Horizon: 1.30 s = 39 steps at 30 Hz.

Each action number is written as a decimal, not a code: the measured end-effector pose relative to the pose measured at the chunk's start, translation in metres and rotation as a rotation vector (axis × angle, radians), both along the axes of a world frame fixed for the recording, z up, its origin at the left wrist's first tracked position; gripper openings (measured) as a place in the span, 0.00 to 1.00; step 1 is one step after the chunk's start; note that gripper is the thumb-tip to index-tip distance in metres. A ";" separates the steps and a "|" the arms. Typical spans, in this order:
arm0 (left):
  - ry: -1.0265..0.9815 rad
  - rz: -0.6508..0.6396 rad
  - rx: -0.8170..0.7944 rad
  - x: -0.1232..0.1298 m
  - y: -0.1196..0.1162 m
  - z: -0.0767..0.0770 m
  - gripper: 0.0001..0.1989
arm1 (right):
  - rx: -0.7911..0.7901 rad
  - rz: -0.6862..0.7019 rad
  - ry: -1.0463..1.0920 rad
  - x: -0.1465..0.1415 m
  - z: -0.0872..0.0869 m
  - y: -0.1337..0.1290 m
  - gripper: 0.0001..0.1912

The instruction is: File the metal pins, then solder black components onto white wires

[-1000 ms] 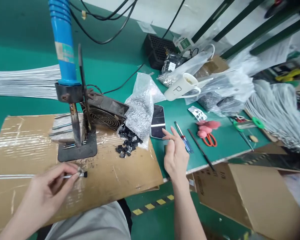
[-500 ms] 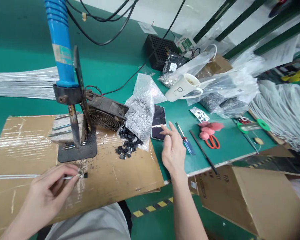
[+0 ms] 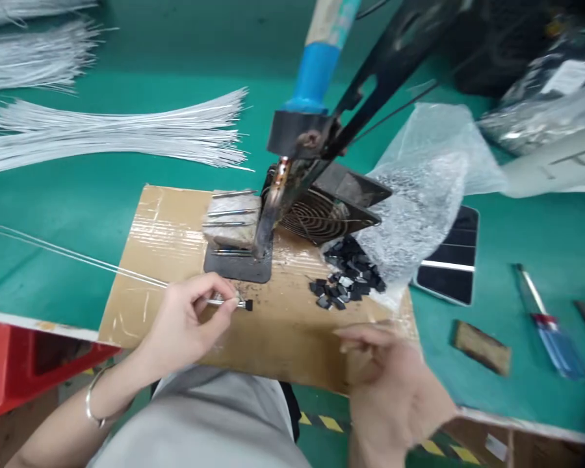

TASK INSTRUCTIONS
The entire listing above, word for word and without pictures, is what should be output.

ANSWER FOR THIS EXERCISE
Horizon: 1.30 s = 39 steps at 30 Hz.

Each action number is written as a decimal, not a code: the measured end-effector pose relative to the pose measured at the chunk's start, translation in metres and rotation as a rotation vector (axis × angle, radians), both along the axes of a world frame fixed for the recording, z up, its origin at the left wrist's first tracked position; gripper openings (measured) as a place in the span, 0.00 to 1.00; step 1 is one step after the chunk's start; note that gripper is the thumb-tip to index-tip distance in metres. A ";" separates the steps and a "|" the arms. Typical spans, in this order:
arm0 (left):
  - ry: -1.0265..0.9815 rad
  - rz: -0.6508..0.6396 rad
  - rx: -0.8170..0.7944 rad
  - x: -0.1232..0.1298 m
  - y: -0.1196..0.1162 m
  - z: -0.0767..0.0770 m
  - gripper: 0.0001..0.1989
arm1 (right):
  - rx: -0.7911..0.7901 rad
  - rz: -0.6862..0.7019 rad
  - ry: -1.0463..1.0920 rad
  - x: -0.1465..0.1415 m
  - z: -0.0872..0.0869 m
  - y: -0.1337..0.1290 m
  - gripper: 0.0001..0.1912

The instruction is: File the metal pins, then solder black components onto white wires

[-1000 ms] 
[-500 ms] 
[+0 ms] 

That is the complete answer.